═══ Exercise data
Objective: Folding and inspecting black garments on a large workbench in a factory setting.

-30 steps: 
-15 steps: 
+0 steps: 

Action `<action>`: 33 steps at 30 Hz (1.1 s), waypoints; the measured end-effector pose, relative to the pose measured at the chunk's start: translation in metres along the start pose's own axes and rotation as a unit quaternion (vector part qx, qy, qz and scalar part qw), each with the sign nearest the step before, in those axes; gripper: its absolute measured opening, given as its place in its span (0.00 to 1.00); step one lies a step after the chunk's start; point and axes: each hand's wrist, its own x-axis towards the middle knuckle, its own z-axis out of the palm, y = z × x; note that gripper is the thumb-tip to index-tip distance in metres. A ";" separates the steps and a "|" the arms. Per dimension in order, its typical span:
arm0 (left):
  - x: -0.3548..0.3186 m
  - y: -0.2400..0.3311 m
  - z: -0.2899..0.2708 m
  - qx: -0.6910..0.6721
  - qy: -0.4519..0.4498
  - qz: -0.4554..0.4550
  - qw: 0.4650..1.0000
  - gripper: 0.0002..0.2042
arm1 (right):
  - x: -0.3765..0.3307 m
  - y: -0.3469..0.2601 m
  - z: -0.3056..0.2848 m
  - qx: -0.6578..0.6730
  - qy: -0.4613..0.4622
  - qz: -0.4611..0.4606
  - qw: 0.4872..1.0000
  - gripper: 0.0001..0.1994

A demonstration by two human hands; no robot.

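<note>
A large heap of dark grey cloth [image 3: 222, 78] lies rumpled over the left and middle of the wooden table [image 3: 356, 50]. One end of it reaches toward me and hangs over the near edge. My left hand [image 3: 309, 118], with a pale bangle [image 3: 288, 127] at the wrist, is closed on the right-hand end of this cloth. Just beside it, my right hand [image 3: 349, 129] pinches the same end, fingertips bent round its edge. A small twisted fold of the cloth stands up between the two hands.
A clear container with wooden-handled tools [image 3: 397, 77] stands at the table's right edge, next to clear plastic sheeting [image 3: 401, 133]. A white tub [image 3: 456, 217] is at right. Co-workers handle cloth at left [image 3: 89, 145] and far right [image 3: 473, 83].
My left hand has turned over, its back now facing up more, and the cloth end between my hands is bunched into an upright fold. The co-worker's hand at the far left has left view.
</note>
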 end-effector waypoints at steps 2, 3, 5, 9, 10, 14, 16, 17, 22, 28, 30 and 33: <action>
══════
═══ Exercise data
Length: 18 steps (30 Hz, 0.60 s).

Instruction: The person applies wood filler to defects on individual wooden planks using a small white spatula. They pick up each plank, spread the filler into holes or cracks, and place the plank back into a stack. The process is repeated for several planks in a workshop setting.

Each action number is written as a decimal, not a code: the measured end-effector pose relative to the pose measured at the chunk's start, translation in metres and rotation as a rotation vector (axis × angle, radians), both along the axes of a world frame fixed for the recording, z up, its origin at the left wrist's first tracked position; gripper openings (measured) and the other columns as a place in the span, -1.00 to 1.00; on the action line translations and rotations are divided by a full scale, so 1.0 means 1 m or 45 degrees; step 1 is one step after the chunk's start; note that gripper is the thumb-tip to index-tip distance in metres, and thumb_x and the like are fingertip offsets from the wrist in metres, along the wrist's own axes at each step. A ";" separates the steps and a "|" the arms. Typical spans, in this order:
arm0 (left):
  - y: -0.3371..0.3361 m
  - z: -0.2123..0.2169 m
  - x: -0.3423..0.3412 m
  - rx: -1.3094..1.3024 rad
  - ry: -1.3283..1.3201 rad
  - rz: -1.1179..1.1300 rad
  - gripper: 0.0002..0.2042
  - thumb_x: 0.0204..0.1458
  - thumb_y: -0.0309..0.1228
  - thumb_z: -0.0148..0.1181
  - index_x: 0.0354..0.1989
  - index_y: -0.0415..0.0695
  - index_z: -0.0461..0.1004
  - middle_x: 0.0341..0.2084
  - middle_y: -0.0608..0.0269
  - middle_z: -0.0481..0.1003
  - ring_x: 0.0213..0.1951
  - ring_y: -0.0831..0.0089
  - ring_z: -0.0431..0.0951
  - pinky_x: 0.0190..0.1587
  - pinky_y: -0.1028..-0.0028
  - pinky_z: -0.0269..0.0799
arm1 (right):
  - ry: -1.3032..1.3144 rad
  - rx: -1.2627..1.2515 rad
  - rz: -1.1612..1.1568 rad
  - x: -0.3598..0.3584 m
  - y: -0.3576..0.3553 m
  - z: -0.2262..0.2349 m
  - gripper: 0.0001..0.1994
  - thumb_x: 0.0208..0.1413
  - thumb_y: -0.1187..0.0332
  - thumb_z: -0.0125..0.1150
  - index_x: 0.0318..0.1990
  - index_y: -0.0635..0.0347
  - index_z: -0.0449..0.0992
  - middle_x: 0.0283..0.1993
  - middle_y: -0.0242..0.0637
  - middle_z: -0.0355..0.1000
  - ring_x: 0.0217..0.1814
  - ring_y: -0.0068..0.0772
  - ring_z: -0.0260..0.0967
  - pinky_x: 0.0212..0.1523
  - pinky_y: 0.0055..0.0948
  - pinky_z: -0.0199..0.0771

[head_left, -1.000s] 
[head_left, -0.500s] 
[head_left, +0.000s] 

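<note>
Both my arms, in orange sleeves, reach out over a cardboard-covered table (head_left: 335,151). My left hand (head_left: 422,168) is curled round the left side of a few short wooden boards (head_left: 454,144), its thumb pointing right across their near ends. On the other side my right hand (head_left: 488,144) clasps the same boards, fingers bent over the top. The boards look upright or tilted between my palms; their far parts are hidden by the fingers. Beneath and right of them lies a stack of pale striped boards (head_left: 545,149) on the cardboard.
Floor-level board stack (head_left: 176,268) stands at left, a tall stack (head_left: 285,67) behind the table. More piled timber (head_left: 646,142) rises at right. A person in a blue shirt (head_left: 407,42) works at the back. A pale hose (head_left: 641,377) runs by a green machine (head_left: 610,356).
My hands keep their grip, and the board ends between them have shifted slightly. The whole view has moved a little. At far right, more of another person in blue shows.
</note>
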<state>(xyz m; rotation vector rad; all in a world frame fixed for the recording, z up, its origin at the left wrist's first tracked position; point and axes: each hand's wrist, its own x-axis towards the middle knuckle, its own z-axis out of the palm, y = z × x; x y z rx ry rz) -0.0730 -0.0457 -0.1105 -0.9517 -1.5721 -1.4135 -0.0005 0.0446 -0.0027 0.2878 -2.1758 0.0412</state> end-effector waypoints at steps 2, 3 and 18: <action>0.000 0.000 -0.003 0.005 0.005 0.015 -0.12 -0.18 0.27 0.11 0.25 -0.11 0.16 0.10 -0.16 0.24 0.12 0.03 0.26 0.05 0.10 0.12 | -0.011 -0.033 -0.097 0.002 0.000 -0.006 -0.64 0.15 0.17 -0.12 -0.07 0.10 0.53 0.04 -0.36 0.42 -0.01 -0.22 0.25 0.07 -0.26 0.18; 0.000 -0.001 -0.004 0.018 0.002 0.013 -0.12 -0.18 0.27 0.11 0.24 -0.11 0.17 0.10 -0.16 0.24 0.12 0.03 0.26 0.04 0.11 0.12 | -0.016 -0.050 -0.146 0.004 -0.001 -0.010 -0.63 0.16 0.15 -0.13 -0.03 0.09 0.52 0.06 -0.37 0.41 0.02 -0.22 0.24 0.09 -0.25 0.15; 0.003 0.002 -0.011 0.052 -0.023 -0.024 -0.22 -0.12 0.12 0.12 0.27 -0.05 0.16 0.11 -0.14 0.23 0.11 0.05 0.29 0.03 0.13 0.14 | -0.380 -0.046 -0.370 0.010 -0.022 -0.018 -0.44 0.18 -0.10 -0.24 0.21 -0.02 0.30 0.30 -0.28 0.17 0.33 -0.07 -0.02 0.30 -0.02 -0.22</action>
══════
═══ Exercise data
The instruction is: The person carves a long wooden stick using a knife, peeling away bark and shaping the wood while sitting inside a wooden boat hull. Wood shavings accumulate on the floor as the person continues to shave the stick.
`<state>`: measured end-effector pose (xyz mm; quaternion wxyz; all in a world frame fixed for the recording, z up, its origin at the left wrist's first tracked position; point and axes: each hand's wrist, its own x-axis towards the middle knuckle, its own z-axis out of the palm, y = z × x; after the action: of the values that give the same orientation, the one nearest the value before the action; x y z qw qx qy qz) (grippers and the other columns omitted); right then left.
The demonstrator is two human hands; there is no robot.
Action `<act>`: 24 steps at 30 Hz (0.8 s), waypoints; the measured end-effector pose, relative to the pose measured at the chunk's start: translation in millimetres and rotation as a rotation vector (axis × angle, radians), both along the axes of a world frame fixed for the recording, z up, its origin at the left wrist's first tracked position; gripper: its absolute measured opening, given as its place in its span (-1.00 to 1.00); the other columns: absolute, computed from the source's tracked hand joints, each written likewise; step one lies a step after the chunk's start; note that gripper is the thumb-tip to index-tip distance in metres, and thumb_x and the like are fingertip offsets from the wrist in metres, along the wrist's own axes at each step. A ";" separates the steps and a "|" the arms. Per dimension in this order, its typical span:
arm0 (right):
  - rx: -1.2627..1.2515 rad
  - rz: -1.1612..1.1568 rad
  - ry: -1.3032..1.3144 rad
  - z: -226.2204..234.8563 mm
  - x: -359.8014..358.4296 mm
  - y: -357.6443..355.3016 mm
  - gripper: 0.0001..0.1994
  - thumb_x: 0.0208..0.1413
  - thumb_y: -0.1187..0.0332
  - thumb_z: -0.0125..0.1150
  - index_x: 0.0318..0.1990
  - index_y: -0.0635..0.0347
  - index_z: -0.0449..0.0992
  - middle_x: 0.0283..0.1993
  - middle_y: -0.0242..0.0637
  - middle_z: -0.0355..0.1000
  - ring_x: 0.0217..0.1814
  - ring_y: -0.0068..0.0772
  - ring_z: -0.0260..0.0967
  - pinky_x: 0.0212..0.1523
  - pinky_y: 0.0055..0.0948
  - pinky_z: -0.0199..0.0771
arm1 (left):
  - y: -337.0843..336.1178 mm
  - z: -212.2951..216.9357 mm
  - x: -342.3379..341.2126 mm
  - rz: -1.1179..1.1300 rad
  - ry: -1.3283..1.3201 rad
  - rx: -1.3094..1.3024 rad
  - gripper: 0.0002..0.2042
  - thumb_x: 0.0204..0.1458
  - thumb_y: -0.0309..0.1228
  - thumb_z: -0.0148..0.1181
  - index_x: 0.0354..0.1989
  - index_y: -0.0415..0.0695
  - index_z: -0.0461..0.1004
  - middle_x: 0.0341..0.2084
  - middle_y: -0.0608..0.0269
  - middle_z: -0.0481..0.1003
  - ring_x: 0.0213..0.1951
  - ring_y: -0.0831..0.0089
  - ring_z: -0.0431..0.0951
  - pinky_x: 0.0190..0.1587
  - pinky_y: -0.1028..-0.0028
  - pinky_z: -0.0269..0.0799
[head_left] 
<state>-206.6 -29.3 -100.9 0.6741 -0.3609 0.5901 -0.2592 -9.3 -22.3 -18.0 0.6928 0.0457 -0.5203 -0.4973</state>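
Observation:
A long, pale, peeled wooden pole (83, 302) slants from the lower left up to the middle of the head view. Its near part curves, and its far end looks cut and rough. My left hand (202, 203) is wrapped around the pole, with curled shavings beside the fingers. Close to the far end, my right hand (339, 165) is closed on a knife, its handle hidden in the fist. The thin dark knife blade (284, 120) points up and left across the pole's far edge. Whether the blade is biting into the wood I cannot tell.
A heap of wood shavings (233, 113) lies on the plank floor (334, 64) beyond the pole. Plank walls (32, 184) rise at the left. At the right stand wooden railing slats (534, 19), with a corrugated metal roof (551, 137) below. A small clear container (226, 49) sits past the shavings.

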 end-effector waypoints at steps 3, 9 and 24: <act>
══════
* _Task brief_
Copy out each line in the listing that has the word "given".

* _Output for this exercise_
Action `<action>`: 33 steps at 30 Hz (1.1 s), waypoints; the measured end-effector pose, relative to the pose measured at the chunk's start: translation in metres along the start pose's own axes and rotation as a unit quaternion (vector part qx, qy, qz and scalar part qw), each with the sign nearest the step before, in those axes; gripper: its absolute measured opening, given as its place in its span (0.00 to 1.00); step one lies a step after the chunk's start; point and axes: each hand's wrist, its own x-axis towards the middle knuckle, its own z-axis out of the palm, y = z × x; note that gripper is the thumb-tip to index-tip distance in metres. A ";" separates the steps and a "|" the arms. Per dimension in order, its typical span:
Action `<act>`: 24 steps at 30 Hz (0.8 s), waypoints; the measured end-effector pose, relative to the pose measured at the chunk's start: translation in millimetres and rotation as a rotation vector (axis × angle, radians), both along the axes of a world frame fixed for the recording, z up, its origin at the left wrist's first tracked position; gripper: its absolute measured opening, given as its place in its span (-1.00 to 1.00); the other columns: absolute, computed from the source's tracked hand joints, each written likewise; step one lies a step after the chunk's start; note that gripper is the thumb-tip to index-tip distance in metres, and thumb_x and the like are fingertip offsets from the wrist in metres, along the wrist's own axes at each step. A ";" separates the steps and a "|" the arms. Per dimension in this order, its typical span:

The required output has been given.